== Problem requirements ==
Every line of the listing below is to be duplicated exactly, with the pictures left out.

- - -

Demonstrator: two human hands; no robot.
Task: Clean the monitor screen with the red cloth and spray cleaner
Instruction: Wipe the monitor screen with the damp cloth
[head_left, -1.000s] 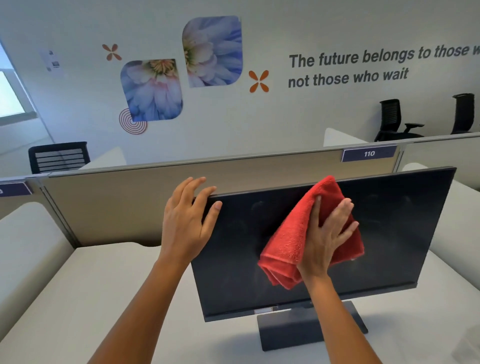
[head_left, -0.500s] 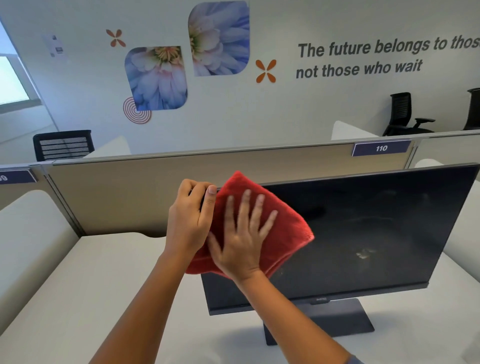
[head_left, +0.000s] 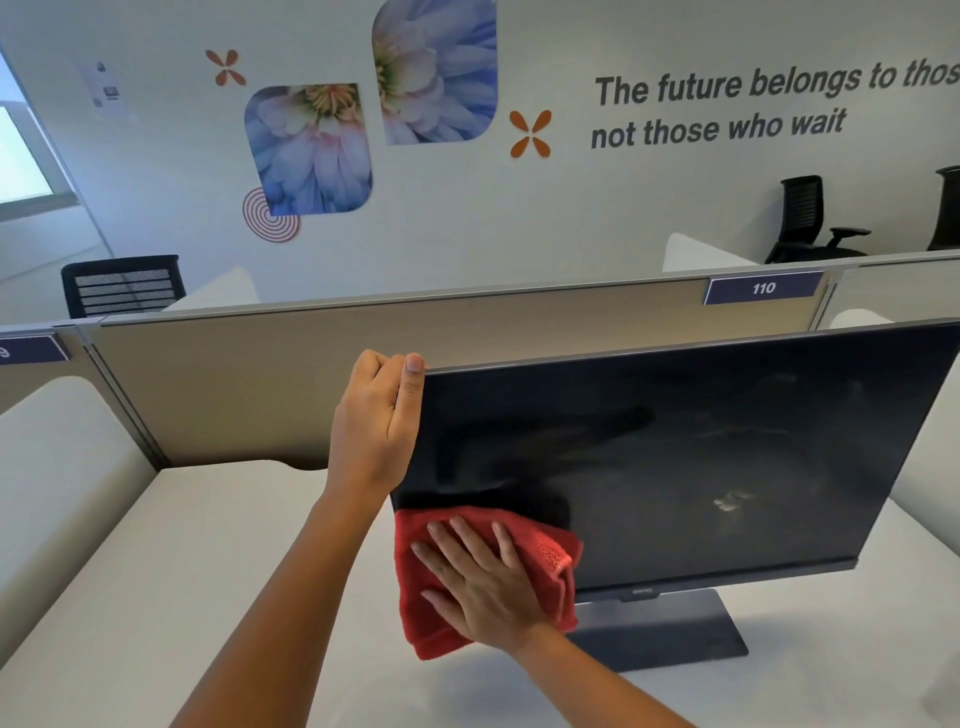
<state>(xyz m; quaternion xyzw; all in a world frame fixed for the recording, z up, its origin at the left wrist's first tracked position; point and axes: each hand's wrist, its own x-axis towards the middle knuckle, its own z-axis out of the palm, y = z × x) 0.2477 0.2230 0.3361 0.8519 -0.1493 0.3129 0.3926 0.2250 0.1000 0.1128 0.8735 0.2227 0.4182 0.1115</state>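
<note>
A dark monitor (head_left: 727, 457) stands on a grey base on the white desk, its screen off and faintly smeared. My left hand (head_left: 376, 421) grips the monitor's upper left corner, thumb on the front edge. My right hand (head_left: 478, 582) lies flat, fingers spread, pressing a folded red cloth (head_left: 550, 551) against the screen's lower left corner. The cloth hangs below the bottom bezel. No spray cleaner is in view.
A beige partition (head_left: 234, 395) with a "110" label (head_left: 763, 287) runs behind the monitor. The white desk (head_left: 182, 571) extends left and front. Black office chairs (head_left: 810, 218) stand by the far wall, and another chair (head_left: 122, 285) stands at the left.
My right hand has wiped the cloth from the screen's upper middle to its upper left, then down to the lower left corner. My left hand has closed tighter on the corner.
</note>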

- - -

== Output below ==
Demonstrator: two human hands; no robot.
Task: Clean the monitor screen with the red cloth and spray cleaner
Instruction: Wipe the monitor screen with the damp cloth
[head_left, -1.000s] 
[head_left, -0.500s] 
[head_left, +0.000s] 
<state>(xyz m; quaternion xyzw; all in a world frame fixed for the recording, z up, its origin at the left wrist's first tracked position; point and axes: each hand's wrist, its own x-axis towards the middle knuckle, its own z-axis out of the palm, y = z × x) 0.2477 0.2230 0.3361 0.8519 -0.1493 0.3129 0.3926 0.2250 0.1000 0.1128 0.8735 0.2227 0.4182 0.1115</state>
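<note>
A dark monitor (head_left: 727, 457) stands on a grey base on the white desk, its screen off and faintly smeared. My left hand (head_left: 376, 421) grips the monitor's upper left corner, thumb on the front edge. My right hand (head_left: 478, 582) lies flat, fingers spread, pressing a folded red cloth (head_left: 550, 551) against the screen's lower left corner. The cloth hangs below the bottom bezel. No spray cleaner is in view.
A beige partition (head_left: 234, 395) with a "110" label (head_left: 763, 287) runs behind the monitor. The white desk (head_left: 182, 571) extends left and front. Black office chairs (head_left: 810, 218) stand by the far wall, and another chair (head_left: 122, 285) stands at the left.
My right hand has wiped the cloth from the screen's upper middle to its upper left, then down to the lower left corner. My left hand has closed tighter on the corner.
</note>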

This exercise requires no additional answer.